Rabbit Fest is a four-day arts and crafts festival held on the third weekend of May each year. Festivities include a carnival, midway, parade, chili cook-off, and many other activities.

The Ogletree Gap Heritage Festival is held at the city's original town site, the Ogletree Gap Stagecoach and Post Office. It occurs annually on the third weekend of October. Food, arts and crafts, Civil War reenactments, a petting zoo, pony rides, and kids' games are available.

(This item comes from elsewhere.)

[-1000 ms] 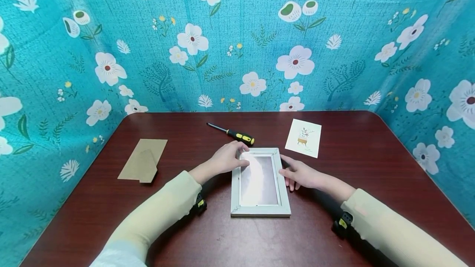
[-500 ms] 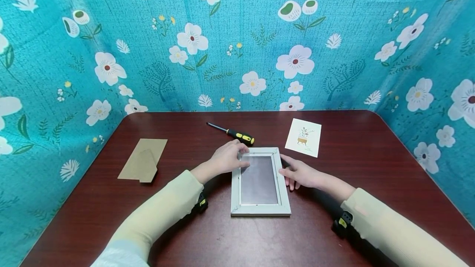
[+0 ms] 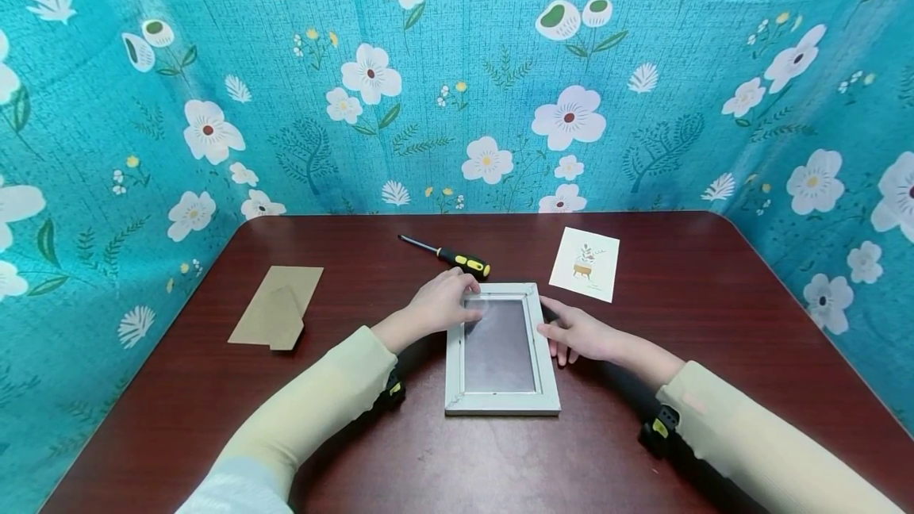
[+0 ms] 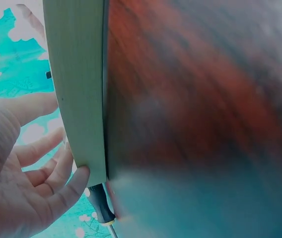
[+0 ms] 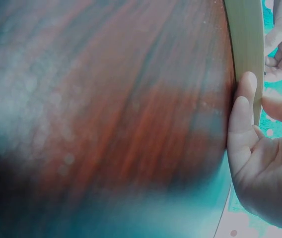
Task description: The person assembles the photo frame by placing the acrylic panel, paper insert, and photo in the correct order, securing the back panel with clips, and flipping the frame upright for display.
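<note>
White frame (image 3: 503, 403) lies on the table (image 3: 493, 458) at your 12 o'clock. Your right hand (image 3: 581, 331) grips its 2 o'clock edge; your left hand (image 3: 444, 304) touches its 11 o'clock corner, fingers loosely bent. Past it: brown board (image 3: 260, 312) at 10, card (image 3: 584, 264) at 1, screwdriver (image 3: 455, 259) at 11.

Glare fades from the pane (image 3: 500, 351); left sleeve (image 3: 317, 397) shifts.
The white streak seen a second ago gives way to dull grey, while the sleeve and its black wrist device (image 3: 394, 392) sit slightly farther right.

Room nearside of frame (image 3: 503, 403), screwdriver (image 3: 457, 259) blocking beyond
</note>
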`<state>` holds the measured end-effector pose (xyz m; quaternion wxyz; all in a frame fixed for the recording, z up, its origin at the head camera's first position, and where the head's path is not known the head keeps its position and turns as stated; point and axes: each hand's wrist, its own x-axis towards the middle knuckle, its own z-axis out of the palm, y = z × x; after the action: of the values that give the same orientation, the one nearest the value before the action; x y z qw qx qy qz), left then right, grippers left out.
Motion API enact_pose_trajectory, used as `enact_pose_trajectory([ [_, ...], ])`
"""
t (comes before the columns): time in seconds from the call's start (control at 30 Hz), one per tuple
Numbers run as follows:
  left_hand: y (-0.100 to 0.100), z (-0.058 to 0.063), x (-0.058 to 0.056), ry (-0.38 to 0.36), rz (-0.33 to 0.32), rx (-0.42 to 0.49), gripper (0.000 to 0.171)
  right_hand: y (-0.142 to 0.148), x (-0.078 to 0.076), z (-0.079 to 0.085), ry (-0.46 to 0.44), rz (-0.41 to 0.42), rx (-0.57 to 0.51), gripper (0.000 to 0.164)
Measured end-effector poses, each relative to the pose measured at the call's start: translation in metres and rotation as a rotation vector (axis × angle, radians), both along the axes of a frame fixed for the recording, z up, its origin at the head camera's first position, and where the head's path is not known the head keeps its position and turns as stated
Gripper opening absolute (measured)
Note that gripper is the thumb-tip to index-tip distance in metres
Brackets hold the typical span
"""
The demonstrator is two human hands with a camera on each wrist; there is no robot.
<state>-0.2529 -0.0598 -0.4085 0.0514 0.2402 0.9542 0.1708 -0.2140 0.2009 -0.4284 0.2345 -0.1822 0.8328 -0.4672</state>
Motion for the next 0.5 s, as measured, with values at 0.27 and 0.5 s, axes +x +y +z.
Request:
enact_pose_trajectory([
  [0.27, 0.0015, 0.0021, 0.0011, -0.029, 0.015, 0.004, 0.037, 0.0015, -0.0015, -0.0022, 0.019, 0.019, 0.011, 0.061],
  [0.5, 0.0008, 0.0022, 0.0029, -0.026, 0.011, 0.010, 0.034, 0.0016, -0.0008, -0.0036, 0.025, 0.022, 0.005, 0.060],
])
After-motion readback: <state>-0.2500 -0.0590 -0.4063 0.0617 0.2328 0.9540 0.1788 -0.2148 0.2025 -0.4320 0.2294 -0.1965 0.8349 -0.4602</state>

The Krist Kindl Markt is held on the first weekend of December in downtown Copperas Cove. It is a German-inspired, open-air Christmas market sponsored by the Copperas Cove Chamber of Commerce and Visitor's Bureau. It typically hosts live music and performances by local groups. Also, a night-time Christmas parade is held.

Begun in 2000, the Copperas Cove Classic Road Race is held mid-January each year. The bike race covers 83 mi of the city's hilly terrain.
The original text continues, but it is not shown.